A verbatim copy of the lines starting at the one with "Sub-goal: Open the" and ending at the last line below is required; include nothing else.

** Available data follows **

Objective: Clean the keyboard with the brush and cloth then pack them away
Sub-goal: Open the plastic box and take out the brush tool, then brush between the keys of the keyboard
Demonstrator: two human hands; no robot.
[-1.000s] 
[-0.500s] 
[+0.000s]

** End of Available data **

*Task answer*.
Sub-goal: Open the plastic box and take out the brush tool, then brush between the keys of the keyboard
Demonstrator: two human hands; no robot.
[-1.000s] 
[-0.500s] 
[+0.000s]

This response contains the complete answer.